В реальности же я сидел и смотрел финальную сцену, которую решил включить в фильм: решающую сцену. Ту, что как раз и заставляла все это работать. Самый удачный мазок.
Я смотрел, как моя милая матушка выглядывает в иллюминатор самолета, который через пять минут убьет ее. Я использовал всю пленку Стрейхорна, желавшего убедить меня, что смерть ее не была мучительной. Последняя роль моей мамы. Я использовал^ ее всю. До последней секунды.
То, как она смотрелась в фильме, было просто великолепно.
Ребенок у Саши должен родиться примерно в одно время с выходом на экраны «Полночь убивает».

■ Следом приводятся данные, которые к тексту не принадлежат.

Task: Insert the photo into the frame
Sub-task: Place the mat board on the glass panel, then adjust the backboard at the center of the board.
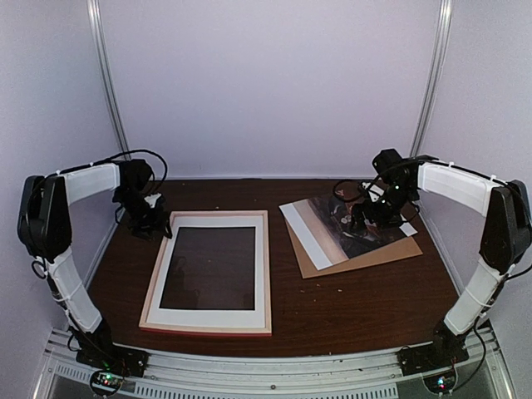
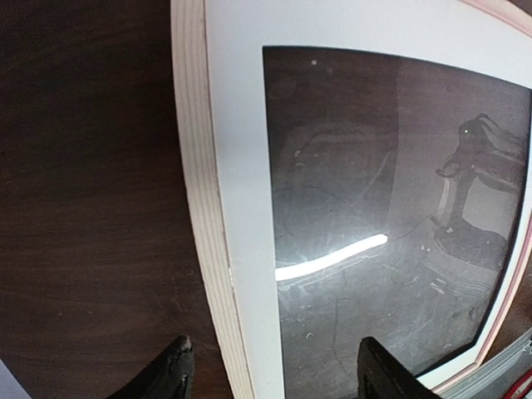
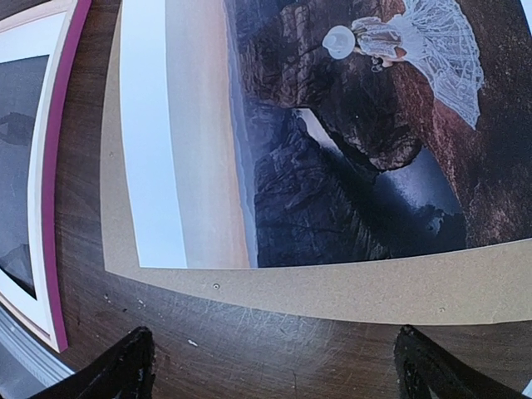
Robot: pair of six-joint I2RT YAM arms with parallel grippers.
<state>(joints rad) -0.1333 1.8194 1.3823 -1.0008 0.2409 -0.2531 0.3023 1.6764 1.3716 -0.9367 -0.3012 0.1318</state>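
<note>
The frame [image 1: 266,274] lies flat at the table's centre-left, pale wood side up, with a white mat and a dark glass pane inside. In the left wrist view its wooden bar [image 2: 195,208] runs between my fingers. My left gripper [image 1: 154,220] [image 2: 274,378] is open and empty above the frame's far-left corner. The photo [image 1: 324,229] [image 3: 332,150] lies face up on the brown backing board [image 1: 391,253] [image 3: 332,291] at the right. My right gripper [image 1: 374,218] [image 3: 278,374] is open and empty above the photo's near-right part. The frame's pink edge [image 3: 58,166] shows at the left of the right wrist view.
The dark wooden table [image 1: 349,307] is enclosed by pale walls with metal posts [image 1: 108,83] at the back corners. A metal rail [image 1: 266,370] with both arm bases runs along the near edge. A small white scrap [image 1: 407,229] lies by the board.
</note>
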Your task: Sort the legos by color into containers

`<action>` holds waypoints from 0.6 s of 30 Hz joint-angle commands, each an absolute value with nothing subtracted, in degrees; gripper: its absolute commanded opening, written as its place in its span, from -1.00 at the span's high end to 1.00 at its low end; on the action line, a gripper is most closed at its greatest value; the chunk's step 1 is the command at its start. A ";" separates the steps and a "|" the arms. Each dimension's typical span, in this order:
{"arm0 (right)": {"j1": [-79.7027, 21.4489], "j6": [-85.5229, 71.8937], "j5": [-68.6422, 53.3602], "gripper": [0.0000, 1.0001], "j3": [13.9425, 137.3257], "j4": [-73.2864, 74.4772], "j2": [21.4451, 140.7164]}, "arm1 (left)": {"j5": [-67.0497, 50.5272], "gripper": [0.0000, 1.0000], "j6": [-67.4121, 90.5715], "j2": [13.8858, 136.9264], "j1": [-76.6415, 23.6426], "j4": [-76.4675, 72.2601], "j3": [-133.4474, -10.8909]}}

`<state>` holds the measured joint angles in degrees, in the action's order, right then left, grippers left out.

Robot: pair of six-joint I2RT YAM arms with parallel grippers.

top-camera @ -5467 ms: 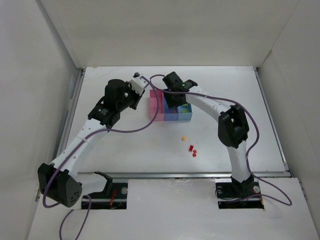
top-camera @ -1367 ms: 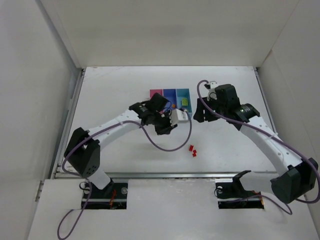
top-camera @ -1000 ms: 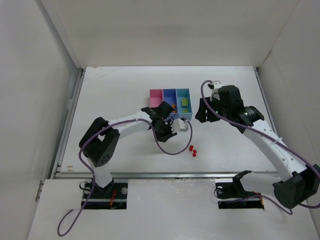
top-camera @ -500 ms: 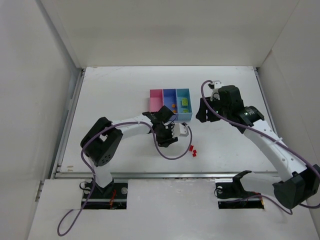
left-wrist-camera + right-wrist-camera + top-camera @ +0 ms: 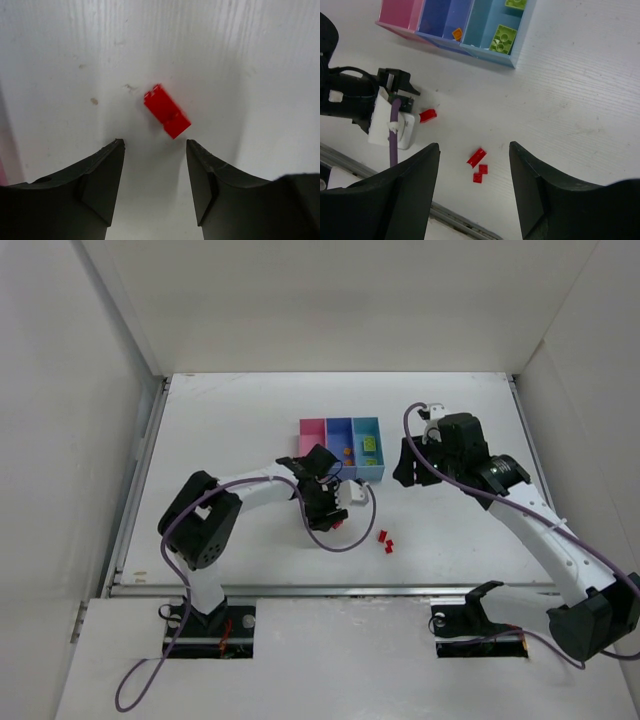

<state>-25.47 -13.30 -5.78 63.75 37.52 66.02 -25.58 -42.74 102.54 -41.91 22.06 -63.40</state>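
The joined bins stand mid-table: pink (image 5: 313, 440), blue (image 5: 339, 443) and teal (image 5: 368, 452). In the right wrist view the blue bin (image 5: 437, 17) holds an orange brick (image 5: 457, 34) and the teal bin (image 5: 487, 20) holds lime-green bricks (image 5: 502, 39). My left gripper (image 5: 332, 521) is open and low over the table, with a red brick (image 5: 167, 111) lying just beyond its fingertips (image 5: 107, 165). Several more red bricks (image 5: 477, 156) lie to its right. My right gripper (image 5: 474, 145) is open and empty, held high above them, right of the bins.
The left arm's purple cable (image 5: 350, 540) loops over the table between the left gripper and the loose red bricks (image 5: 385, 540). White walls enclose the table on three sides. The table's front rail (image 5: 340, 589) runs just below the bricks.
My left gripper has swung left and nearer along the table in front of the bins and is now over a red brick. The right arm has barely moved.
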 commanded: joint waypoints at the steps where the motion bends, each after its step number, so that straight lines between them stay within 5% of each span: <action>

Спросоня сказала, что это мой ребенок – плод той единственной ночи (такой недавней и, одновременно, далекой), которую мы с Сашей провели вместе. Когда я сказал, что это абсурд, Стрейхорн посоветовал мне вспомнить его аналогию с движущейся дорожкой. Ребенок – их подарок мне. Кстати, забыл упомянуть: Спросоня, на киноэкране, в тот последний раз, когда я ее видел, больше не была беременна.

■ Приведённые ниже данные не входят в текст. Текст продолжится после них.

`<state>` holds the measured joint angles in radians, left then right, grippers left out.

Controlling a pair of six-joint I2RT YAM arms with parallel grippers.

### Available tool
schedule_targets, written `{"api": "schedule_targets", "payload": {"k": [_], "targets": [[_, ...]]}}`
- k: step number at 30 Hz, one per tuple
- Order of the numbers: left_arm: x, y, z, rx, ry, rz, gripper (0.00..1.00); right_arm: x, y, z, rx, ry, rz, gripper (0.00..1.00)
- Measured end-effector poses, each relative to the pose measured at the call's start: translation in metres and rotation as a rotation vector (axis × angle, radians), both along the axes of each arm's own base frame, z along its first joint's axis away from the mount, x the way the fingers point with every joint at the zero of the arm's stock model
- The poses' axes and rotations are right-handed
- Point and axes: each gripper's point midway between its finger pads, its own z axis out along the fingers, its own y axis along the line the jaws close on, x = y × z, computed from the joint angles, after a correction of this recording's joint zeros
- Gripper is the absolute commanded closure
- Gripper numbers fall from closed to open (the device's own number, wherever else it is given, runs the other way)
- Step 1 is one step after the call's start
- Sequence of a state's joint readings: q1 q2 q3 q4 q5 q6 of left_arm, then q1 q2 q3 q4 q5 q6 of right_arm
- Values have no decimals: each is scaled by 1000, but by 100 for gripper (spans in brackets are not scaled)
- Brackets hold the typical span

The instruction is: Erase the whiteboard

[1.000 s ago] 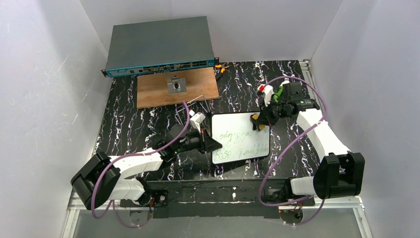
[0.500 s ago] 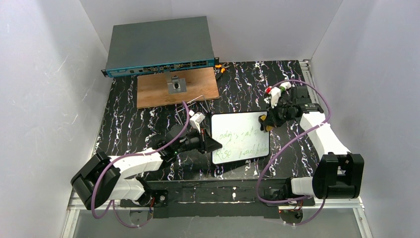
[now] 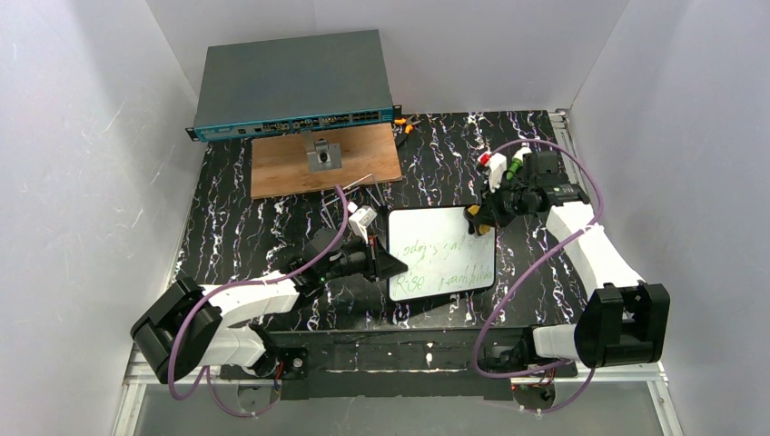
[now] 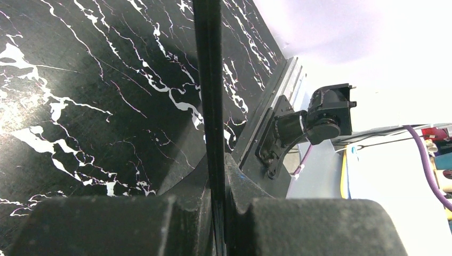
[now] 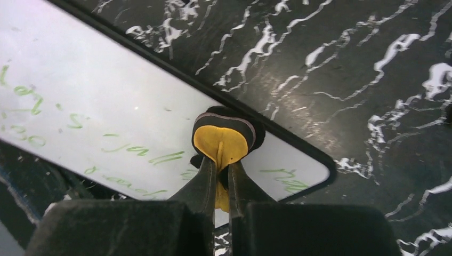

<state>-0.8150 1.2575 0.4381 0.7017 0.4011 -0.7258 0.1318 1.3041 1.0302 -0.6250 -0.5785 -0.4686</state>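
Observation:
The whiteboard point(image 3: 441, 254) lies flat on the black marbled table, with green handwriting across its lower half. My left gripper point(image 3: 392, 266) is shut on the board's left edge. In the left wrist view the black rim point(image 4: 209, 96) runs edge-on between the fingers of that gripper point(image 4: 218, 181). My right gripper point(image 3: 479, 218) is shut on a yellow eraser point(image 5: 224, 140) with a black felt face. The eraser presses on the whiteboard point(image 5: 106, 101) near its top right corner, beside the green marks point(image 5: 154, 157).
A grey network switch point(image 3: 292, 84) stands at the back left. In front of it lies a brown wooden panel point(image 3: 363, 162) carrying a small metal bracket point(image 3: 322, 154). Orange-handled tools point(image 3: 406, 123) and loose metal bits point(image 3: 363, 186) lie nearby. White walls enclose the table.
My right gripper slid the eraser right to the board's right edge, then back left a little near the top corner. The left arm and the board stayed put.

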Motion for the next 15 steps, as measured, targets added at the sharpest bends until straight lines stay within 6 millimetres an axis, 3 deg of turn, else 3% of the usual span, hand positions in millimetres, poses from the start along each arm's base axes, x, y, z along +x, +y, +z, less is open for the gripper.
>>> {"api": "schedule_targets", "payload": {"k": [8,15], "targets": [[0,0,0,-4,15,8,100,21,-33,-12,-95,-22,-143,99],[0,1,-2,-7,37,20,100,0,-47,-43,-147,20,-132,99]]}}
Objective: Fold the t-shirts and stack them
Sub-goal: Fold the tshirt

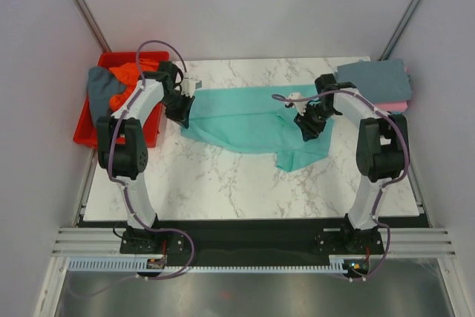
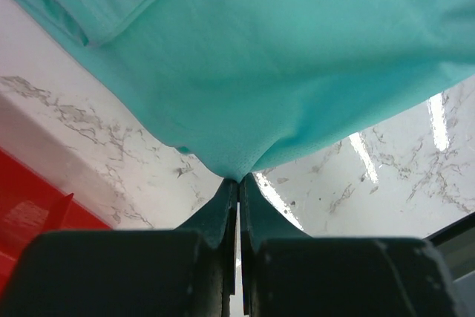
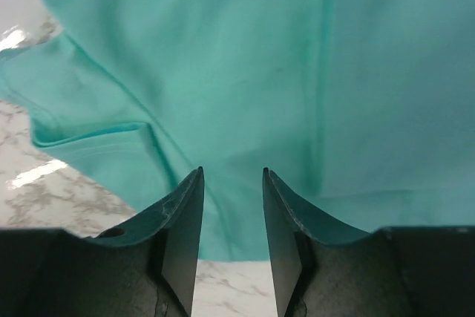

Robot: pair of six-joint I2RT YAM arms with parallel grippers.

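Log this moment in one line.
left gripper shut on teal t-shirt | right gripper open over it | blue-grey t-shirt stacked on pink t-shirt

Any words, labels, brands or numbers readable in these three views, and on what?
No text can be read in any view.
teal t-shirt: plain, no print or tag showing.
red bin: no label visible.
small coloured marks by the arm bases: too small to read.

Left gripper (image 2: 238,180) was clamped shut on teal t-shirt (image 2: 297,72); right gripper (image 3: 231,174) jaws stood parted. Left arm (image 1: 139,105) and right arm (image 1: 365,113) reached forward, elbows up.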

Значит, будет ребенок, и родится он одновременно с фильмом. Это что, должно иметь символическое значение? Неужели мне опять предлагается нечто такое, что я должен расшифровывать, как гаруспекс в Риме? Теперь, когда я думаю о детях, то вижу лишь умственно отсталого мальчишку, отрывающегося от земли и взмывающего в воздух сквозь кроны деревьев: Уолтера, монголоидного ангела.
Когда я спросил, почему было так важно, чтобы именно я работал над фильмом Стрейхорна, он ответил:
– Зло лишено человеческой красоты. Ты был единственным, кто мог наделить его этим качеством. Спросоня добавила:
– Это заставит людей плакать. Это только начало. Помнишь «бинарное оружие»? Стрейхорн вмешался:
– У Рильке есть такие строчки: «Произведения искусства исполнены бесконечного одиночества… Лишь любви под силу схватить, удержать и оценить их по достоинству».
– Ты хочешь сказать, что «Полночь убивает» заставит людей полюбить зло?
– Да. Благодаря твоему искусству.
В конце каждого «Шоу Вертуна-Болтуна» Уайетт обязательно рассказывал басню, миф или делился со зрителями какой-нибудь древней мудростью, мораль или смысл которых выходили далеко за рамки обычной сказки для детей. Это было одной из самых моих любимых частей шоу. Когда мы летели в Калифорнию, Вертун вдруг сказал мне, что недавно слышал одну притчу, которая ему очень понравилась. Суффийскую, что ли? Вылетело из головы.
Скорпион и черепаха были закадычными друзьями. Как-то раз они оказались на берегу очень широкой и глубокой реки, через которую им нужно было переправиться. Скорпион взглянул на воду и покачал головой: «Мне ее не переплыть – слишком уж она широкая».
Черепаха улыбнулась другу и сказала: «Не беспокойся, просто полезай ко мне на спину. Я перевезу нас обоих». Ну, скорпион забрался черепахе на спину, и вскоре они благополучно преодолели реку.
Но, оказавшись на другом берегу, скорпион тут же взял да и ужалил черепаху.
Черепаха в ужасе взглянула на друга и, уже испуская дух, спросила: «Как же ты мог так со мной поступить? Ведь мы с тобой были друзьями, и я только что спасла тебе жизнь!»
Скорпион кивнул и печально ответил: «Ты совершенно права, но что я мог поделать? Я же скорпион!»